▸ Description of the task
Give the data again exactly as it appears.

▸ Source material
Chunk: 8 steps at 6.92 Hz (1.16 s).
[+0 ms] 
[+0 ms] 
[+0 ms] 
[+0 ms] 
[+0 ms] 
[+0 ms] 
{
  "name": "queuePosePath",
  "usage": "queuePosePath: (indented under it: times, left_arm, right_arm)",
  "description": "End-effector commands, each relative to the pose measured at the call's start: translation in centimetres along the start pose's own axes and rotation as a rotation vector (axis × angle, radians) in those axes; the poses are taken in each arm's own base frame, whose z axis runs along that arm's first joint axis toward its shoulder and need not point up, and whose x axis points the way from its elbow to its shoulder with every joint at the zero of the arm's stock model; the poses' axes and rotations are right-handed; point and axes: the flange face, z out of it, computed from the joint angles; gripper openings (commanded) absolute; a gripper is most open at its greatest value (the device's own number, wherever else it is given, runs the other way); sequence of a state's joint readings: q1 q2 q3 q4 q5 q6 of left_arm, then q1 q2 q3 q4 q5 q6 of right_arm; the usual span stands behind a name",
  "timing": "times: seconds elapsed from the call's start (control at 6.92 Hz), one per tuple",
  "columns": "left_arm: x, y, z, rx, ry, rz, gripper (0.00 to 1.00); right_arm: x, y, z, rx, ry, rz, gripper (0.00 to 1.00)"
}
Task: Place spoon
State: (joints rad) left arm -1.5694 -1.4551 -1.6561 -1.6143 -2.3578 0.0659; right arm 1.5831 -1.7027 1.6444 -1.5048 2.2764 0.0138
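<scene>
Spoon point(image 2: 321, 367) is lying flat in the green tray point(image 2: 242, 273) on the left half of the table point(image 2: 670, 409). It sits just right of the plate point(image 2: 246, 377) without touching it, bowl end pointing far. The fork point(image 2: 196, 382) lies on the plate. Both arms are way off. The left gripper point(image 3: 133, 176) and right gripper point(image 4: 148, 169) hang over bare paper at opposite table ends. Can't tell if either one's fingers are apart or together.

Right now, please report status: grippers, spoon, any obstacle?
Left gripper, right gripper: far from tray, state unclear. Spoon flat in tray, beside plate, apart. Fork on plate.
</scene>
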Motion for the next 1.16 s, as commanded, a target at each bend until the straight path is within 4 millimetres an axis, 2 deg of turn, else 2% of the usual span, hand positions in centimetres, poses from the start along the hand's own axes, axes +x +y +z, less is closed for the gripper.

▸ Result of this task
Chunk: 8 steps at 6.92 Hz (1.16 s).
[+0 ms] 
[+0 ms] 
[+0 ms] 
[+0 ms] 
[+0 ms] 
[+0 ms] 
{
  "name": "queuePosePath",
  "usage": "queuePosePath: (indented under it: times, left_arm, right_arm)",
  "description": "End-effector commands, each relative to the pose measured at the call's start: translation in centimetres along the start pose's own axes and rotation as a rotation vector (axis × angle, radians) in those axes; the poses are taken in each arm's own base frame, whose z axis runs along that arm's first joint axis toward its shoulder and need not point up, and whose x axis points the way from its elbow to its shoulder with every joint at the zero of the arm's stock model; the poses' axes and rotations are right-handed; point and axes: the flange face, z out of it, computed from the joint angles; gripper openings (commanded) absolute; a gripper is most open at its greatest value (the device's own number, wherever else it is given, runs the other way); sequence of a state's joint readings: q1 q2 q3 q4 q5 q6 of left_arm, then q1 q2 q3 q4 q5 q6 of right_arm; the usual span stands behind a name",
  "timing": "times: seconds elapsed from the call's start (control at 6.92 Hz), one per tuple",
  "columns": "left_arm: x, y, z, rx, ry, rz, gripper (0.00 to 1.00); right_arm: x, y, z, rx, ry, rz, gripper (0.00 to 1.00)"
}
Task: Place spoon
State: (joints rad) left arm -1.5694 -1.4551 -1.6561 -1.6143 -2.3578 0.0659; right arm 1.5831 -1.7027 1.6444 -1.5048 2.2764 0.0138
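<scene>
Spoon point(image 2: 321, 367) is lying flat in the green tray point(image 2: 242, 273) on the left half of the table point(image 2: 670, 409). It sits just right of the plate point(image 2: 246, 377) without touching it, bowl end pointing far. The fork point(image 2: 196, 382) lies on the plate. Both arms are way off. The left gripper point(image 3: 133, 176) and right gripper point(image 4: 148, 169) hang over bare paper at opposite table ends. Can't tell if either one's fingers are apart or together.

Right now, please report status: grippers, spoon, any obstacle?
Left gripper, right gripper: far from tray, state unclear. Spoon flat in tray, beside plate, apart. Fork on plate.
</scene>
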Motion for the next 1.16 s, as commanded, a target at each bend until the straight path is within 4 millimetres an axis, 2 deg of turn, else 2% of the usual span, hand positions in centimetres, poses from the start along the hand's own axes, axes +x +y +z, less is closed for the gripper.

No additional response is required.